And look at the other end.
That's the front end of his conversion.
He would never even become converted if he hadn't been willing to get into a relationship,
into a community, actually.
But look at the end.
He says, here's water.
Why shouldn't I be baptized? Now you know
what he's doing? He doesn't say, Philip, baptize me. He says, shouldn't I be baptized?
Why not? Evaluate me. You see, he had heard the gospel. We'll get to that in a minute.
And he had believed it. So why didn't he just say, Lord Jesus, please come into my life?
Now there's nothing wrong with that.
And that's good.
But when you just simply pray, Lord, I want to believe in you,
come into my life, I give my life to you,
that's just a nice individual you and God thing, isn't it?
Notice he doesn't turn to Philip and say,
I've had a religious experience,
but I don't want anybody evaluating it.
It's between me and God.
I believe religion's a private thing. No, listen.
You can pray a prayer asking Jesus into your life as an individual, but to be baptized,
you've got to get somebody to do it. And he knows enough to say, I know you won't baptize me unless
you can evaluate. He says, should I be baptized? Or why shouldn't I be baptized? Evaluate me. You heard what I just said.
In other words, baptism is a communal act.
Baptism means you gotta get somebody to do it.
You gotta get somebody to sign off on you.
He's not self-accredited.
He doesn't say, well I know I'm right with God.
He says, no, look at me.
Should I be baptized?
He looks to someone else to affirm
and interpret his experience. Because you
see in the Bible when you convert to God you get converted into a community, not just into
a one on one relationship with God. And why? If you think, now we'll talk about this more
in the next couple of weeks, the word conversion in the Bible means to turn around and move
in another direction. Okay? To turn around and move in another direction. Okay? To turn around and move in another direction.
And the point where you turn, we call conversion, but then moving in another direction. You
turn away from serving yourself, you turn towards serving God and you move in that direction.
And of course, in another sense, in one sense you get converted in an instant.

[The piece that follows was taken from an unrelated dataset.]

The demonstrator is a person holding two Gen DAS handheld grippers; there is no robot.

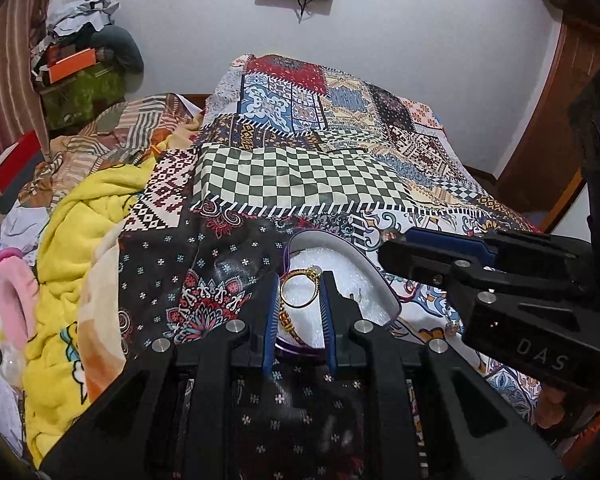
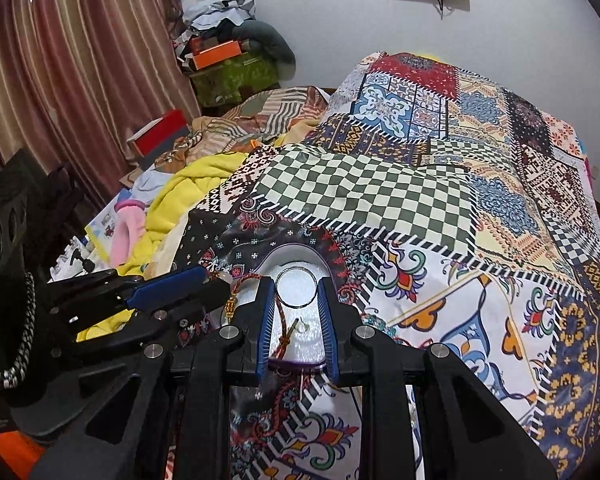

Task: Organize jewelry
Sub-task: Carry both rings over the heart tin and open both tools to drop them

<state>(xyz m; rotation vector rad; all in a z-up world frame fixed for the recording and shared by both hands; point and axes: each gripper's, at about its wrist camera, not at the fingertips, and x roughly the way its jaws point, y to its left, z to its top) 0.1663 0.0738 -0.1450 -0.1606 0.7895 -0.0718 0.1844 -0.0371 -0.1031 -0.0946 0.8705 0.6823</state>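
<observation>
Left tongs (image 1: pixel 298 280) clench gold ring (image 1: pixel 298 290); right tongs (image 2: pixel 296 292) seemingly clench silver ring (image 2: pixel 295 285).

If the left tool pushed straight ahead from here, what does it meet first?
Most likely nothing new: the left tool already grips the gold ring over the white-lined box. Further on lies the box's far rim, then patchwork bedspread; depth is uncertain.

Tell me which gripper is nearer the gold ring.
Left. The left gripper has the gold ring between its fingers; the right gripper sits off to its right, past the box rim.

Black grippers (image 1: pixel 300 280), blue ribbed pads (image 1: pixel 269 320), silver screws, "DAS" marking.
</observation>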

In another
sense you spend all the rest of your life being converted, right? All the rest of your
life more and more being converted, living your life on a whole new basis. But what made you what you are today?
It's a western myth for you to say, I am who I am because of my individual choices. I am
who I choose to be. Give me a break. Did you choose your parents? No. But they've had a
little bit of an influence on you for good and ill?
You didn't choose your siblings?
You didn't choose hardly anything that you did for the first 10 or 15 years of your life
when you were completely formed?
My friends, you are not the product mainly of what you have done.
You are the product mainly of what has been done to you.
And do you think you're going to have any kind of major change
in your life without entering a brand new community? Unless you get radically and deeply
involved in a new community? Unless you become accountable, unless you become a participant?
Do you think that just you and having this, you're going to come and you're going to
get inspired on Sunday and then you're going to have your own kind of goals and your own
prayer and your own reading?
Absolutely not. That will not convert you. That will not take you into a whole new
self. No new self without a new community. Old self came from the old
community. New self for the new community. The Spirit of God is the agent of
conversion, but community is the context.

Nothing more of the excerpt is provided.